Stir fry is healthy and are 3 versions you can try.
Stir fry is healthy and versatile…here are 3 versions you can try.
Stir Fry your way to delicious nutrition.
Let me give you three versions: the QUICK, EASY AND TASTY version number ONE…
–1 to 2 bags frozen veggies of your choice
(should include onions and celery–you can add those separately if you wish)
–1 cup cut up chicken tenders or breast

–3/4 cup of a good soy sauce
–garlic powder
–ginger powder
–1 1/2 Tablespoons cornstarch

1. Fry your chicken first and set aside in a bowl.
2. Then put your veggies in the same pan and cook. The trick is not to cook them too long. You don’t want them soggy.
3. Just before they are done add your sauce and chicken and quickly stir it together and serve with garlic toast and a glass of milk.

Version two…
The little bit longer but tastier version:

Chicken tenders or breasts cut up into pieces and fried. Add as much as you prefer…to your family’s taste.

1 bag good mixture of frozen stir fry veggies
(Now cut up some cabbage, celery, onion, watercress or whatever sounds good to you)–(this dish can be very versatile)

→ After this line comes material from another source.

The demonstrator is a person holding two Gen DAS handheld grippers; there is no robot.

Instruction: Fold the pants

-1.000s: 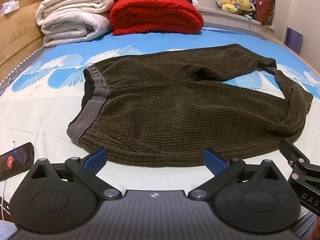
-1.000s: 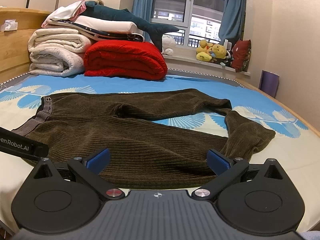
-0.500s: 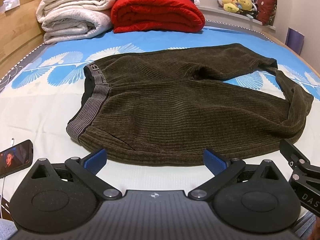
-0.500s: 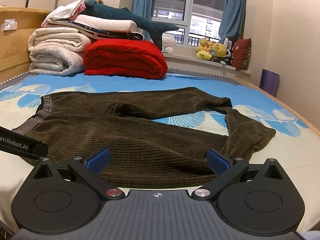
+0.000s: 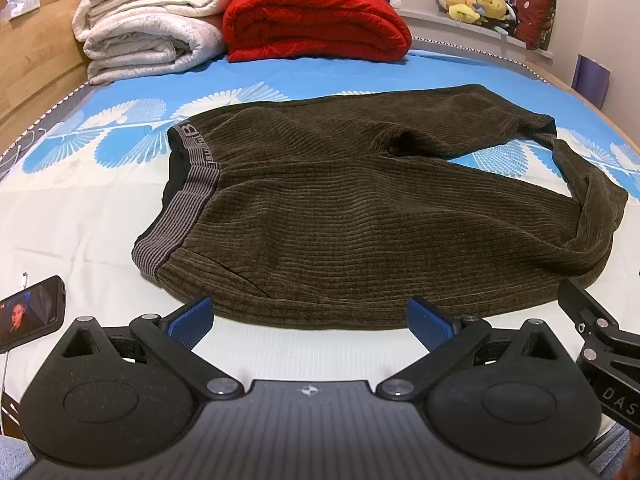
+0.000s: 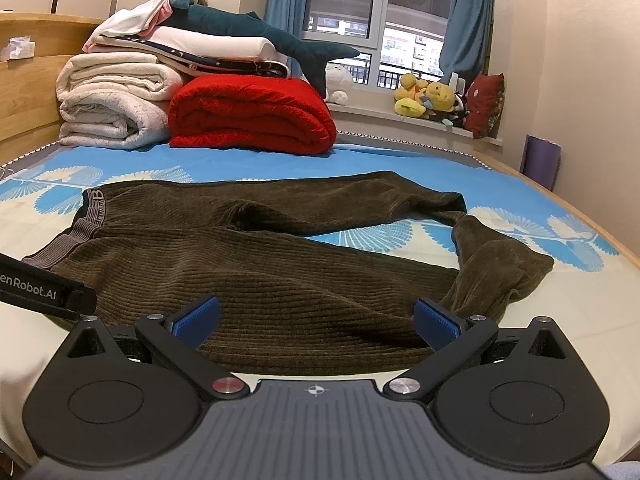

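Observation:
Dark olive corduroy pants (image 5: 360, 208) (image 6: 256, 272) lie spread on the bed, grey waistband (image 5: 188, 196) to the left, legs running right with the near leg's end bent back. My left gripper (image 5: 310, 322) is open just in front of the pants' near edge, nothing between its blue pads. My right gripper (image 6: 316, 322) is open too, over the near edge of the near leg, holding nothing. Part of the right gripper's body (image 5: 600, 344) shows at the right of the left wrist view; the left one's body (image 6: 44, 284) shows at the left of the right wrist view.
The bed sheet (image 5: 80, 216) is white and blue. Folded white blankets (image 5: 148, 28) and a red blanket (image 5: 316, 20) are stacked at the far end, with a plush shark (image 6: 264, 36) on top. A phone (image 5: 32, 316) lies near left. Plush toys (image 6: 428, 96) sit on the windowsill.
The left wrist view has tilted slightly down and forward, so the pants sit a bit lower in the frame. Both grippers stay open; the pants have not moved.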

–Fresh ginger root (about 2 inches peeled–you can add more each time till you find the strength you like)
–Fresh garlic 2 or 3 sections (this also should be added just a little at first until you get the strength you like)
–Good brand of soy sauce ( I use Kikkoman, usually)

Cook same as 1st recipe I gave you. But the fresh ginger and garlic make a world of difference in the sauce.
Also, I cut off corn from a cob and add. Petite baby peas are added after you turn off the stove. Don’t forget the cabbage and onions. Sometimes I add fresh Spinach.

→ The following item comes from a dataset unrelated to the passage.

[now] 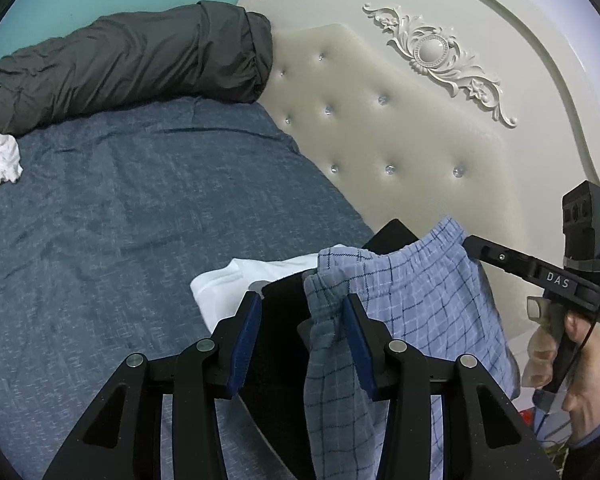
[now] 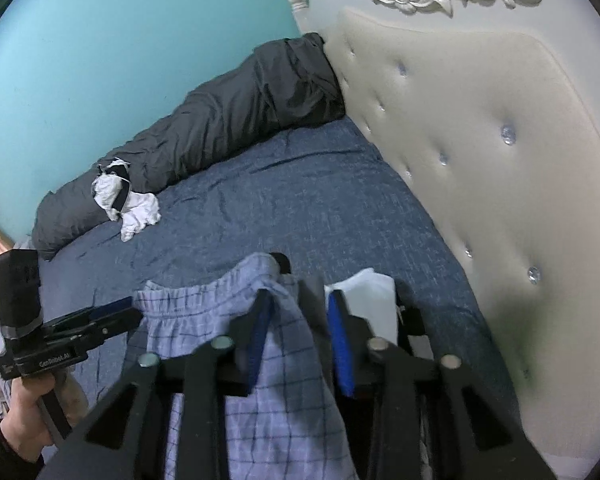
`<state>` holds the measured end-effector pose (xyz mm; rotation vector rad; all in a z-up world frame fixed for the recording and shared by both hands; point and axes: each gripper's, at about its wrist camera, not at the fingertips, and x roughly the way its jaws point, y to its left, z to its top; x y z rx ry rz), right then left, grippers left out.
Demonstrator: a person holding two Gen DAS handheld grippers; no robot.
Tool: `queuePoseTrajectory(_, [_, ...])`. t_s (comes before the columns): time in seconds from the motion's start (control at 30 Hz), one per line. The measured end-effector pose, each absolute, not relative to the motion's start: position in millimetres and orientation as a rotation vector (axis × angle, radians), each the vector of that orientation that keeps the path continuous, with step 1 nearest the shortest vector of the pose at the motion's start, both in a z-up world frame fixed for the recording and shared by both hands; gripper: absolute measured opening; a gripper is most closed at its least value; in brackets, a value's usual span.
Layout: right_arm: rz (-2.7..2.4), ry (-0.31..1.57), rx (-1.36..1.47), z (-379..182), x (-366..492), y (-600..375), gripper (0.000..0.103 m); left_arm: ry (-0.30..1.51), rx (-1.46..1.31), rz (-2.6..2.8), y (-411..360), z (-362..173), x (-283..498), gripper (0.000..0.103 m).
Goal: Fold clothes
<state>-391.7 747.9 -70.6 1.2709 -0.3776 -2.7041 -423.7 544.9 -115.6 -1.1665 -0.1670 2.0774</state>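
Right now the blue checked shorts (image 1: 416, 280) hang in the air over the near edge of the bed (image 1: 140, 208), held up by their gathered waistband between the two tools. The left tool (image 1: 302, 312) stands partly open, and a bunched corner of the waistband runs down between its blue pads (image 1: 358, 344); the cloth lies against the right-hand pad, but I cannot tell whether both pads truly press on it. The right tool (image 2: 300, 316) is nearly closed, with the other end of the waistband draped over its left pad; the blur there leaves it unclear whether the cloth is pinched or only hooked.

What the next move turns on is the line of the waistband: it runs from one tool to the other, roughly along the padded headboard (image 1: 400, 120), with the legs of the shorts dropping toward the person. The open stretch of blue sheet lies beyond both tools, away from the person. Just under and behind the shorts sit a white folded garment (image 1: 236, 280) and a black one (image 1: 284, 320), so laying the shorts flat probably calls for carrying them clear of that pile. Both tools are level with each other; neither is nearer the bare sheet. A grey rolled quilt (image 1: 140, 64) and crumpled white cloth (image 2: 128, 204) lie well apart at the far side.
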Motion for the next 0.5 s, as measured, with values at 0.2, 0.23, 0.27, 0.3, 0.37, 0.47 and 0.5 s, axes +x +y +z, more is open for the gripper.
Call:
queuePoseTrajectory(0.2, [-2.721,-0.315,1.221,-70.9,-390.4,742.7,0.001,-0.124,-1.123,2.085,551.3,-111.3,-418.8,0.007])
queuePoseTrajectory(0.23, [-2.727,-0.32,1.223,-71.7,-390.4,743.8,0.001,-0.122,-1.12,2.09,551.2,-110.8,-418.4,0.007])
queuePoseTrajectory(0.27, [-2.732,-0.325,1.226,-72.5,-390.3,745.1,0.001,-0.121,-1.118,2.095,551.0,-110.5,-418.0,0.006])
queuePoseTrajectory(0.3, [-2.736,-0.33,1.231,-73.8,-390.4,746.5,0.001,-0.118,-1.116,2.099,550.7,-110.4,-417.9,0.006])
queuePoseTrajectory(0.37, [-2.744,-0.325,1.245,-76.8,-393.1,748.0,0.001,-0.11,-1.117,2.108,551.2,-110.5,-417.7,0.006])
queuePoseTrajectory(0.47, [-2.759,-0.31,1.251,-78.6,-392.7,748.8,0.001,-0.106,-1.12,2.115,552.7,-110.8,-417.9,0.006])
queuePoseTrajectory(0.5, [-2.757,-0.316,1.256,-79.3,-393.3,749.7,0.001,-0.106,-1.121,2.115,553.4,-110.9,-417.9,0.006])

VERSION three: the tasty but cheapest version

If you don’t have any meat, you can use eggs. Just scramble up what you have and set them aside to add later after your veggies are cooked.

DON’T USE CANNED VEGGIES. They will be too soggy.
Use some frozen if you need more in your pan. Otherwise just cut up whatever veggies you have. Broccoli, asparagus, greens, sugar peas, carrots, onions…experiment!

–If you have fresh ginger to use, it adds better flavor, but if not, use powdered ginger.
–If you have garlic bulbs to use, great. If not, use powdered garlic (NOT garlic salt as the soy sauce is your salty flavor)
–If you don’t have cornstarch, use unbleached flour to thicken your sauce. If you don’t have any white flour, use whole wheat.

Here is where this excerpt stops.